Под его взглядом Миша молча пошёл вниз, но проходя мимо доцента, из непонятного озорства щёлкнул пальцем прямо в середину бубна. Бубен отозвался сердитым рокотом.
Доцент отлетел к стене и посмотрел на Мишу в ужасе.
— Я в армию ухожу, — сказал Миша веско, и в этот момент вспомнил слова отца. — А в армии тоже много непонятного, но всё правильно.

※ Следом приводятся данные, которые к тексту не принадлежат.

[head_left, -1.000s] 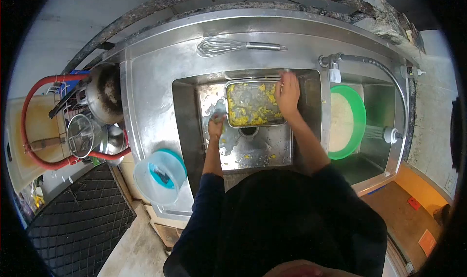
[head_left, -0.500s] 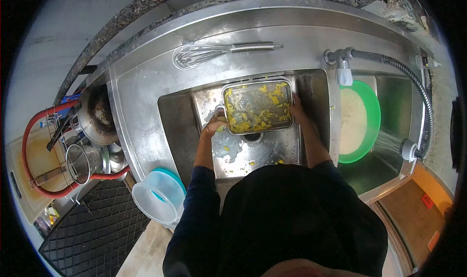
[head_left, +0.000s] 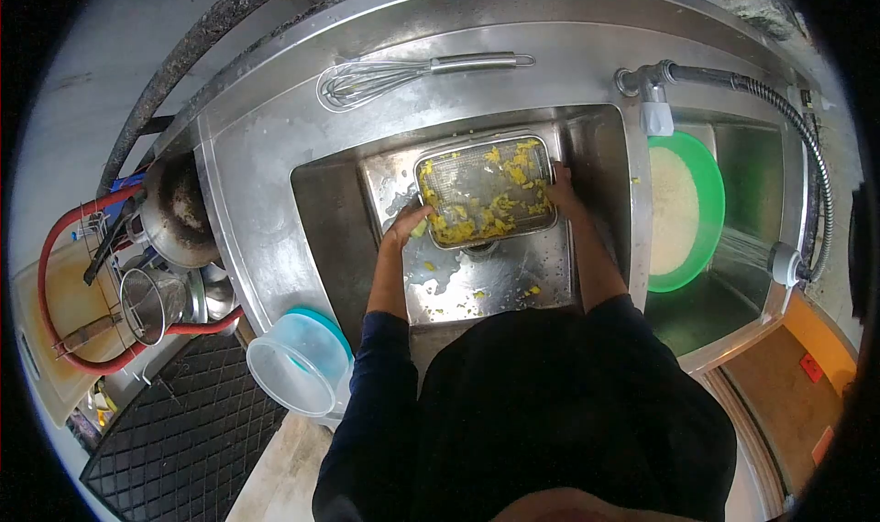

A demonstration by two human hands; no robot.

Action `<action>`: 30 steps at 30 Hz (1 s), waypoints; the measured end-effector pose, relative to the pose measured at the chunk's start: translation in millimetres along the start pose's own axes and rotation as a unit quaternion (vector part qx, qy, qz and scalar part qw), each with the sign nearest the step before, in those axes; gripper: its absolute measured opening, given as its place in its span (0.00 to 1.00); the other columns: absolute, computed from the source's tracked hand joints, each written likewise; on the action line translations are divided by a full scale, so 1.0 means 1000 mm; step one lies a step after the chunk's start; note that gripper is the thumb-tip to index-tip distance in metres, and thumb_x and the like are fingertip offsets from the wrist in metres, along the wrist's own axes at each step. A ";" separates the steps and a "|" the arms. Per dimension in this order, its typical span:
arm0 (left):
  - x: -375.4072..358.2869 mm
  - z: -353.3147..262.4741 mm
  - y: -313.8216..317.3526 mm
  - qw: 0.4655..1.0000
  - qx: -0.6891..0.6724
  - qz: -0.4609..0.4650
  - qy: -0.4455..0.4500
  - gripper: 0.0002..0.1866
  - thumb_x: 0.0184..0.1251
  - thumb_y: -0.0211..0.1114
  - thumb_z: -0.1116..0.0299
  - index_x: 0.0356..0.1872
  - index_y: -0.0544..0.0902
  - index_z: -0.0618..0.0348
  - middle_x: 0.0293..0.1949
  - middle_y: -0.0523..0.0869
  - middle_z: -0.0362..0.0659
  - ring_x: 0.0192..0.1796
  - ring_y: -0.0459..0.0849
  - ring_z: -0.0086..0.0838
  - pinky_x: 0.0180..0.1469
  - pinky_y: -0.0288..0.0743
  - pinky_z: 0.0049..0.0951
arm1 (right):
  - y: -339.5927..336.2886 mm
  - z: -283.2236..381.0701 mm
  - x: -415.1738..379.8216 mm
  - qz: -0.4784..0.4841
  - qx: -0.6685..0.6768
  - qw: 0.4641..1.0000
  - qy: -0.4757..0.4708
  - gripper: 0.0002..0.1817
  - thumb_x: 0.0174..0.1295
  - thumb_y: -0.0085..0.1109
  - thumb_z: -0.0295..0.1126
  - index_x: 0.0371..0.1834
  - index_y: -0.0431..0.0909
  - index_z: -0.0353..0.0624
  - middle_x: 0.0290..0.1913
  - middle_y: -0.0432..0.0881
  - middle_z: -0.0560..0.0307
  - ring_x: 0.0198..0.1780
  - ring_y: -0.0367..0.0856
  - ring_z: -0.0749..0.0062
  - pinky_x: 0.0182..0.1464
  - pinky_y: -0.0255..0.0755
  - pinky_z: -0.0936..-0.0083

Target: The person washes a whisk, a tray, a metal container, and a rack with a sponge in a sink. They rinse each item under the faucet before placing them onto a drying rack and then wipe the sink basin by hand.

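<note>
A rectangular metal mesh tray with yellow food bits scattered on it is held over the left sink basin. My left hand grips its left edge, with a small pale yellow-green piece by the fingers. On the opposite side, my right hand holds the tray's right edge. Loose yellow bits lie on the wet basin floor below, and the tray partly covers the drain.
A whisk lies behind the basin. In the right basin, a green bowl holds pale grain beside a running sprayer. Clear plastic tubs, a strainer and a wok are at left.
The tray has tilted slightly, its left side nearer me, with both hands still on it. The whole view has shifted a little.
</note>
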State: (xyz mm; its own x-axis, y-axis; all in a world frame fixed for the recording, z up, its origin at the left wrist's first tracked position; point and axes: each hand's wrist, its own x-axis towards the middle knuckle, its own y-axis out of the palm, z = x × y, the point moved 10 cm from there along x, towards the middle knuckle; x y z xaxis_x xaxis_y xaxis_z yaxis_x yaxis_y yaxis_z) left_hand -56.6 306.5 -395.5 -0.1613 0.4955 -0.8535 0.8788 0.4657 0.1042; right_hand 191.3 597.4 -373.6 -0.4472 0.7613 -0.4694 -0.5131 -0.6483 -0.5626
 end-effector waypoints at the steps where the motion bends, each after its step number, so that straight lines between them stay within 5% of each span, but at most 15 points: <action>1: 0.002 0.003 0.000 1.000 -0.015 0.008 -0.013 0.46 0.55 0.67 0.56 0.68 0.51 0.66 0.63 0.67 0.55 0.64 0.66 0.37 0.64 0.60 0.31 | -0.001 0.008 0.000 -0.010 -0.040 0.999 -0.021 0.31 0.46 0.58 0.23 0.57 0.62 0.41 0.52 0.65 0.44 0.57 0.63 0.54 0.57 0.60 0.62; 4: 0.003 0.010 -0.011 0.999 -0.011 -0.033 0.008 0.46 0.55 0.67 0.57 0.68 0.50 0.66 0.62 0.67 0.55 0.64 0.66 0.38 0.64 0.60 0.30 | -0.007 0.033 -0.021 0.073 0.116 0.985 0.108 0.31 0.46 0.54 0.21 0.58 0.62 0.40 0.52 0.66 0.42 0.55 0.67 0.59 0.55 0.64 0.64; 8: -0.037 -0.006 0.006 0.998 -0.032 -0.045 0.029 0.46 0.54 0.68 0.62 0.69 0.50 0.66 0.59 0.71 0.54 0.61 0.69 0.36 0.62 0.62 0.30 | -0.002 0.027 -0.027 0.066 0.136 0.984 0.091 0.31 0.45 0.50 0.19 0.59 0.61 0.39 0.51 0.70 0.44 0.50 0.71 0.61 0.54 0.66 0.66; 10: -0.067 -0.047 0.003 0.968 -0.018 -0.121 0.221 0.45 0.54 0.68 0.66 0.69 0.51 0.65 0.59 0.71 0.53 0.60 0.70 0.35 0.62 0.60 0.29 | -0.013 0.037 -0.033 -0.021 0.145 0.989 -0.026 0.31 0.49 0.52 0.20 0.61 0.62 0.42 0.52 0.72 0.48 0.53 0.71 0.61 0.57 0.65 0.67; 13: -0.087 -0.055 -0.007 0.947 0.032 -0.150 0.283 0.39 0.50 0.70 0.71 0.63 0.59 0.67 0.57 0.72 0.50 0.58 0.71 0.33 0.61 0.62 0.30 | -0.026 0.047 -0.049 -0.119 0.098 0.985 -0.078 0.27 0.54 0.53 0.22 0.60 0.64 0.42 0.55 0.72 0.52 0.58 0.69 0.61 0.60 0.62 0.68; 14: -0.092 -0.054 -0.012 0.923 0.113 -0.187 0.316 0.37 0.49 0.70 0.72 0.61 0.62 0.67 0.57 0.72 0.49 0.58 0.71 0.32 0.61 0.62 0.30 | -0.027 0.047 -0.046 -0.116 0.098 0.986 -0.073 0.27 0.54 0.53 0.22 0.60 0.64 0.42 0.55 0.72 0.52 0.58 0.69 0.61 0.60 0.62 0.68; 15: -0.124 -0.093 0.004 0.866 0.142 -0.193 0.439 0.35 0.46 0.69 0.76 0.58 0.65 0.66 0.53 0.76 0.47 0.53 0.75 0.29 0.57 0.67 0.28 | -0.023 0.066 -0.041 -0.042 0.229 0.961 -0.150 0.25 0.55 0.55 0.25 0.59 0.66 0.42 0.57 0.71 0.52 0.60 0.67 0.62 0.61 0.60 0.69; 16: -0.136 -0.091 0.001 0.829 0.160 -0.258 0.469 0.28 0.54 0.64 0.75 0.57 0.67 0.67 0.53 0.76 0.46 0.54 0.74 0.28 0.57 0.67 0.28 | -0.026 0.087 -0.048 0.030 0.355 0.908 -0.222 0.23 0.56 0.57 0.27 0.57 0.68 0.41 0.58 0.71 0.53 0.63 0.65 0.63 0.63 0.59 0.69; 17: -0.126 -0.079 -0.003 0.860 0.042 -0.233 0.452 0.24 0.58 0.60 0.74 0.57 0.68 0.67 0.53 0.75 0.47 0.55 0.74 0.29 0.57 0.67 0.28 | -0.050 0.137 -0.072 -0.028 0.201 0.920 -0.335 0.21 0.56 0.56 0.29 0.54 0.70 0.39 0.58 0.71 0.53 0.62 0.66 0.64 0.64 0.57 0.70; 20: -0.075 -0.024 -0.016 0.923 -0.102 -0.193 0.318 0.18 0.67 0.48 0.73 0.57 0.70 0.62 0.56 0.74 0.48 0.58 0.73 0.32 0.59 0.67 0.28 | -0.041 0.129 -0.071 -0.015 0.235 0.918 -0.320 0.20 0.57 0.52 0.32 0.54 0.70 0.40 0.58 0.71 0.52 0.62 0.66 0.62 0.65 0.55 0.69; 21: -0.116 -0.062 -0.001 0.877 0.130 -0.273 0.373 0.19 0.65 0.52 0.73 0.57 0.70 0.59 0.58 0.73 0.48 0.60 0.72 0.36 0.62 0.65 0.29 | -0.028 0.100 -0.061 -0.039 0.197 0.931 -0.305 0.20 0.59 0.50 0.35 0.54 0.70 0.40 0.58 0.70 0.51 0.63 0.65 0.61 0.66 0.54 0.69; 24: -0.104 -0.040 0.005 0.809 0.256 -0.311 0.427 0.19 0.64 0.53 0.73 0.57 0.70 0.55 0.61 0.70 0.47 0.62 0.70 0.38 0.63 0.63 0.30 | -0.018 0.078 -0.068 -0.053 0.128 0.952 -0.273 0.21 0.60 0.48 0.35 0.57 0.69 0.41 0.60 0.69 0.49 0.64 0.64 0.60 0.67 0.52 0.69; 28: -0.119 -0.028 -0.001 0.783 0.256 -0.447 0.349 0.21 0.60 0.57 0.71 0.56 0.70 0.51 0.60 0.68 0.49 0.56 0.74 0.43 0.57 0.70 0.35 | -0.010 0.072 -0.084 -0.052 0.122 0.952 -0.275 0.22 0.62 0.45 0.32 0.61 0.67 0.44 0.62 0.67 0.49 0.65 0.62 0.61 0.68 0.50 0.69; 29: -0.111 -0.014 -0.007 0.833 0.254 -0.429 0.240 0.24 0.55 0.61 0.73 0.56 0.70 0.54 0.55 0.71 0.51 0.53 0.75 0.48 0.52 0.72 0.38 | -0.003 0.059 -0.079 -0.005 0.187 0.962 -0.199 0.22 0.63 0.43 0.31 0.62 0.66 0.46 0.62 0.68 0.48 0.65 0.63 0.60 0.68 0.50 0.68; 30: -0.114 -0.008 -0.012 0.831 0.253 -0.432 0.241 0.24 0.55 0.61 0.73 0.56 0.70 0.54 0.55 0.71 0.51 0.53 0.75 0.48 0.52 0.72 0.38 | 0.004 0.045 -0.075 0.042 0.250 0.960 -0.122 0.23 0.64 0.41 0.29 0.64 0.65 0.47 0.62 0.68 0.48 0.65 0.63 0.60 0.68 0.49 0.66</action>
State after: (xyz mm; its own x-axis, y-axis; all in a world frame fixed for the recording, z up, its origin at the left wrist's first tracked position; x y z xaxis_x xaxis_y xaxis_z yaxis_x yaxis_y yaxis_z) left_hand -52.6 250.2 -295.5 -0.8850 0.4289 -0.1814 0.3977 0.4934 -0.7735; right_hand 189.7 536.8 -309.7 -0.6287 0.7211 -0.2912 -0.7281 -0.6773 -0.1055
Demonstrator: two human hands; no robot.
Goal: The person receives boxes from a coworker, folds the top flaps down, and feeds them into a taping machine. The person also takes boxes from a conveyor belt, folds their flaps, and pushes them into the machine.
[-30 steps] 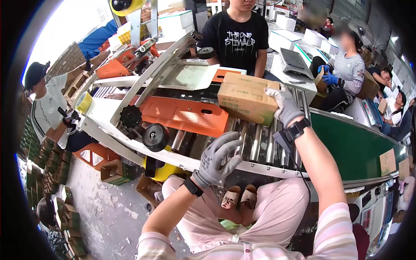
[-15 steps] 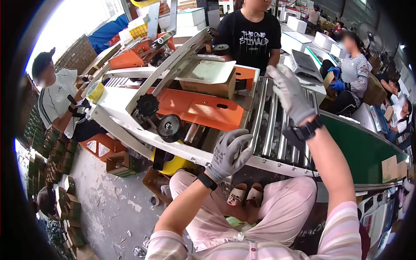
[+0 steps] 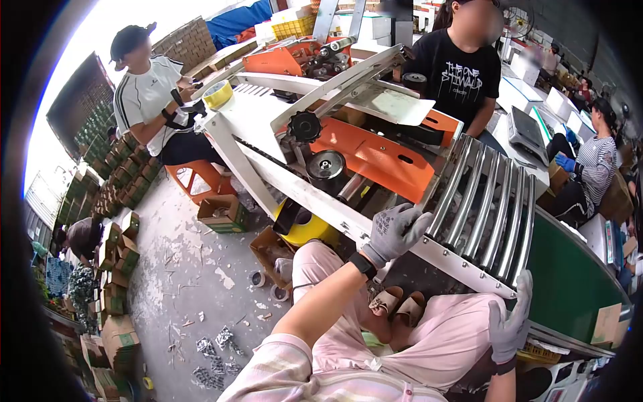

Три куста роз (День программиста.
Менты пришли к Паевскому утром.
Он напрягся, потому что помнил ещё прежние времена, когда менты разного фасона ходили к нему за деньгами. Это были свои, прикормленные. А иногда, наоборот, у него и вовсе начинались маски-шоу, когда по лестницам, как горох, сыпались люди в чёрном и изымали бухгалтерию. Он себе так и представил однажды — как в следующий раз всех этих тёток со столами и шкафами грузят краном в длинный «Камаз».
Реальность тогда была, конечно, скучнее — и страшнее.
Но то было в прежние времена.
Теперь-то он давно отошёл от дел, и всё у него было чисто — по крайней мере, в рамках обычной бухгалтерской проверки.
Паевский заведовал небольшим фондом, и перекладывал деньги из одного места в другое. А потом брал из другого и клал в следующее. Ну и формально заведовал несколькими программистами и химиками.
Но эти, что пришли утром, были вполне мирные — и честно сказали, что они, менты, ничего не понимают в одном деле. Так они и говорили про себя: «Мы, менты» — а теперь менты все, кто к тебе приходят с вопросами.
А непонятое дело было делом маленького неприметного человека, с виду подростка, которого Паевский помнил, хоть сразу и не признался гостям.